ASDSDA

THE PROOF IS IN THE TESTING – RUSHCO TEST STAND

Ensuring Chiller Performance As Specified Under Job Site Conditions

PROJECT DATE: 2022

Spot Coolers

We test RES Rental equipment when returned, before it goes out, and when we purchase new chillers.

In a rental fleet, equipment is always leaving and returning to the “yard”. Some of it has been on a rental application for months, working hard and hopefully remaining invisible to the customer. While it is serviced by RES in the field, the environment of rentals is often brutal and less than ideal for machinery. Rental chillers and boilers often operate at full demand in outside areas exposed to the environment- blistering heat, sand, and dust coating coils and electronics, with wind and rain trying to short things out. Twenty-four hours per day and seven days a week at high demand in these conditions are hard on equipment.

So RES recently decided we needed to build a test stand in our yard to test equipment when it is being returned, before it goes out, and when we purchase new gear.

We want to be sure when the rental gear leaves our yard headed to its destination, it will start quickly and meet demand with no issues.

We had the pumps, the hoses, and the tanks but we needed to put it all together with a heat load. You might think, “well, just connect a tank and let the water cycle through the chiller”. But this does not consider the incredible cooling power of a modern chiller. It simply drops temperature too quickly on a loop of water if there is no heat load on it.

Let’s do some math to prove this:

BTU= amount of energy required to heat 1 LB of water 1 degree

Let’s say we have a 1,000-gallon tank connected to a 300-ton chiller and our starting water temp is 80 degrees (70 degrees out of the tap plus some Texas sun heating it up in a tank). To drop 8,340 lbs of water by one degree, we need to remove 8,340 btus. To drop 8,340 lbs of water 35 degrees (80- 45 degree setpoint = 35 degrees worth of heat to remove) we need to remove 291,900 btus(8,340 LBS X 35 degrees x 1 btu per lb per degree ). A 300-ton chiller will remove 3,600,000 btus per hour (300 X 12,000). Let’s divide what we need to remove by what we CAN remove: 291,900/3,600,000 = 8%. This 1,000-gallon tank at 80 degrees is 8% of what our 300-ton chiller can do in an hour. I am going to extrapolate here a bit, this is not hard science, but an approximation- 8% of an hour is 5 minutes. We can reach a setpoint on 1,000 gallons of water that has no additional energy/load put into it with a 300-ton chiller in less than ten minutes.
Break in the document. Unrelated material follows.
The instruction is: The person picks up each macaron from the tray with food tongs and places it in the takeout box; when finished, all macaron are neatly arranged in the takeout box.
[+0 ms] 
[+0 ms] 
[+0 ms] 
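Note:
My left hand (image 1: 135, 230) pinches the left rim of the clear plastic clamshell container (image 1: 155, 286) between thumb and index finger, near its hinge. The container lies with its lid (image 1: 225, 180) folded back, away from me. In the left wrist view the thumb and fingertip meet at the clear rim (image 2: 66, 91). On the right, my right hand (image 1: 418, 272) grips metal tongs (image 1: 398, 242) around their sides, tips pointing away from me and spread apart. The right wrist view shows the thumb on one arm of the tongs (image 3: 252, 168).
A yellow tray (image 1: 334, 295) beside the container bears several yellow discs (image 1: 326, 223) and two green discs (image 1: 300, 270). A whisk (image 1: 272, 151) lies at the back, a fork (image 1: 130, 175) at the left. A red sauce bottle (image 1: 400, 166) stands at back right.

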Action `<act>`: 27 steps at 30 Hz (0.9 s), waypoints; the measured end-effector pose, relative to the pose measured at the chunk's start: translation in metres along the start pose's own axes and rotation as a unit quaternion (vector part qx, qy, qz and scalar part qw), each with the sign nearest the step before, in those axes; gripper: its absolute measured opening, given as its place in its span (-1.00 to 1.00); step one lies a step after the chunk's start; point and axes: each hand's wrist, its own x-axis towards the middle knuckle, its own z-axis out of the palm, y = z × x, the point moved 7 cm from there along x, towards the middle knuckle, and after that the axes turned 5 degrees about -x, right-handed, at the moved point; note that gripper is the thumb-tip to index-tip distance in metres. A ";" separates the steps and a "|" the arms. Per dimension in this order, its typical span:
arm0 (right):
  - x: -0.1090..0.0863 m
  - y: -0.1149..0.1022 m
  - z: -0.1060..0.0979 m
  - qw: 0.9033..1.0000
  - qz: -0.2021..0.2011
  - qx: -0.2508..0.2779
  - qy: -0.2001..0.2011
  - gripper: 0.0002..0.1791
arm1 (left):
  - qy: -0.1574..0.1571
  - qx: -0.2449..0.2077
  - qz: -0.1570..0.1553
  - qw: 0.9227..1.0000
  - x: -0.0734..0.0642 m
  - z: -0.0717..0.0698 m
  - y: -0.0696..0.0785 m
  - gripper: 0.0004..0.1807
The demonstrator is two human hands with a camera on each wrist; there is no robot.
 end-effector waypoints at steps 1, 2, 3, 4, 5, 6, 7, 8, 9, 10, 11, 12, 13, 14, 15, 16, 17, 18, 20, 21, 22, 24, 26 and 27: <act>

This is not long enough to test the chiller. We need a “false” load.

So, we ran a new gas line to a rental boiler in the yard and added a coil in an open tank to heat the water to create a false load for our chillers. This coupled with our existing gear completed our test stand for air cooled chillers. We can now test run our gear before it goes out.

This allows us to run our rental chillers at full capacity on our test stand. We can check compressors, refrigerant charge, suction and discharge pressures, and condenser fans and make sure we are making nominal tonnage. We can swap out pumps for varying size chillers.

This simple test stand will allow us to ensure the equipment we are delivering is running correctly when it leaves RES and that it will start and run correctly when it reaches your site. A simple thing to do that has enormous benefits when time becomes critical on the rental job site.